▸ **EXERCISE**
Answer with the exact lines of the following material from the one containing "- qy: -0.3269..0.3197" through the one containing "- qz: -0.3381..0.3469", both end lines included.

▸ **INFORMATION GIVEN**
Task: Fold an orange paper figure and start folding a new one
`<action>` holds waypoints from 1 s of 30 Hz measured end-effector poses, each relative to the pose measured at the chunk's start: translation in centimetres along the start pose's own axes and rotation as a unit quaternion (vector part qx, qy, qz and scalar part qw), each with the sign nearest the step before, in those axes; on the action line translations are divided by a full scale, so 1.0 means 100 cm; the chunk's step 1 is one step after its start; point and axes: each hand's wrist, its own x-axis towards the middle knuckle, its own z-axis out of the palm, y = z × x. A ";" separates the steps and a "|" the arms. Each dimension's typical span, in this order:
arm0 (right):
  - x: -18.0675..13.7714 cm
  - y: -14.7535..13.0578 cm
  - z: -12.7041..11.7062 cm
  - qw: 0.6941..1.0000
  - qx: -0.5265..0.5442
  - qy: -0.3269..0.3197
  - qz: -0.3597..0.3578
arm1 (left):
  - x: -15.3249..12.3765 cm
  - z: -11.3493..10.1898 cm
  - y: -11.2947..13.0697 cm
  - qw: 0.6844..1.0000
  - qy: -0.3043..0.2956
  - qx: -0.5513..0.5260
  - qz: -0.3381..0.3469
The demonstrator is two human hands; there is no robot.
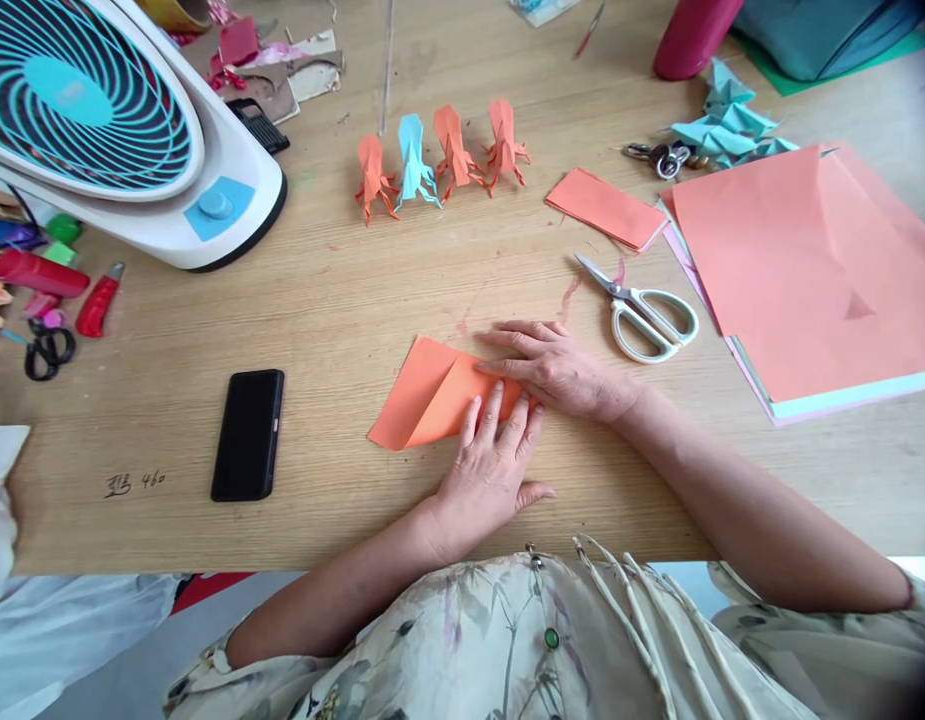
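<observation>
An orange sheet of paper (pixel 432 392) lies on the wooden table in front of me, partly folded over with a slanting edge across it. My left hand (pixel 486 462) rests on its near right part, fingers stretched out and the thumb apart on the table side. Across the paper's far right part lies my right hand (pixel 556 368), flat with fingers extended toward the left. The right end of the paper is hidden under both hands. White-handled scissors (pixel 649 318) lie to the right of my right hand, blades pointing away to the left.
Several folded paper figures (pixel 448 150) stand at the back. Orange paper strips (pixel 606 207) and large coloured sheets (pixel 814 280) lie at right. A black phone (pixel 247 435) and a fan (pixel 132 130) are at left. Keys (pixel 661 158) lie near blue folded paper (pixel 732 125).
</observation>
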 end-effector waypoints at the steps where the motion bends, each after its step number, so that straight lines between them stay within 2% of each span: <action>1: 0.000 0.000 0.000 1.000 0.000 -0.001 -0.001 | 0.000 0.000 0.000 1.000 -0.001 -0.001 -0.001; 12: -0.001 0.002 0.001 1.000 -0.007 0.000 -0.005 | -0.006 0.000 -0.001 1.000 -0.004 -0.010 -0.005; 24: -0.002 0.001 0.003 1.000 -0.017 0.011 -0.007 | -0.013 0.009 -0.001 1.000 0.008 0.006 -0.005; 30: -0.001 -0.002 0.000 1.000 -0.022 -0.004 -0.002 | -0.013 0.009 -0.002 1.000 0.006 0.006 -0.004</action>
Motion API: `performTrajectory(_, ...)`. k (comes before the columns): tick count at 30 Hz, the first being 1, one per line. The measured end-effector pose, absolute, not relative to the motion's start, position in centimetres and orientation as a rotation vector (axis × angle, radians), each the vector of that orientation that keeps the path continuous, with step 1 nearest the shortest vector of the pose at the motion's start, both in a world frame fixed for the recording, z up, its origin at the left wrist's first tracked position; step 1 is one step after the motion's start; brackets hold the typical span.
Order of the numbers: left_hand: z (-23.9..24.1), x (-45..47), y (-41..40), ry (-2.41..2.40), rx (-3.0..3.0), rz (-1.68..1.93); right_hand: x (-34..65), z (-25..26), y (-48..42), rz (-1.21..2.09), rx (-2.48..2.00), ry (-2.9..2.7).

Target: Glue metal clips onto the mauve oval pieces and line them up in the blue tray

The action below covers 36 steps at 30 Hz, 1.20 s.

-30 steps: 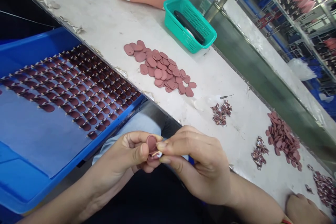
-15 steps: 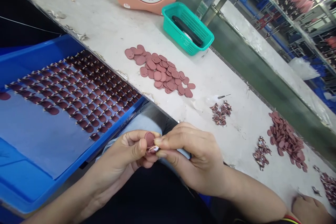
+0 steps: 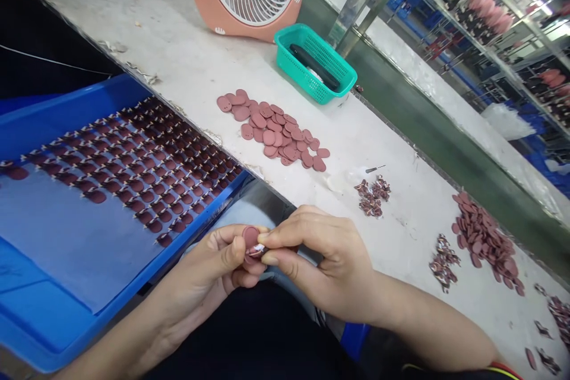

▸ **TASK ANSWER**
  - qy: -0.3269..0.3197
  - qz: -0.3597..0.3578
arm1 (left):
  - x: -15.3249..12.3765 cm
  - z: -11.3493..10.1898 cm
  - y: -11.2947..13.0697 cm
  - qw: 0.6844..1.0000
  - qy: -0.3043..0.2956
  - qx: -0.5513..0.5260
  - qz: -0.3381..0.3469

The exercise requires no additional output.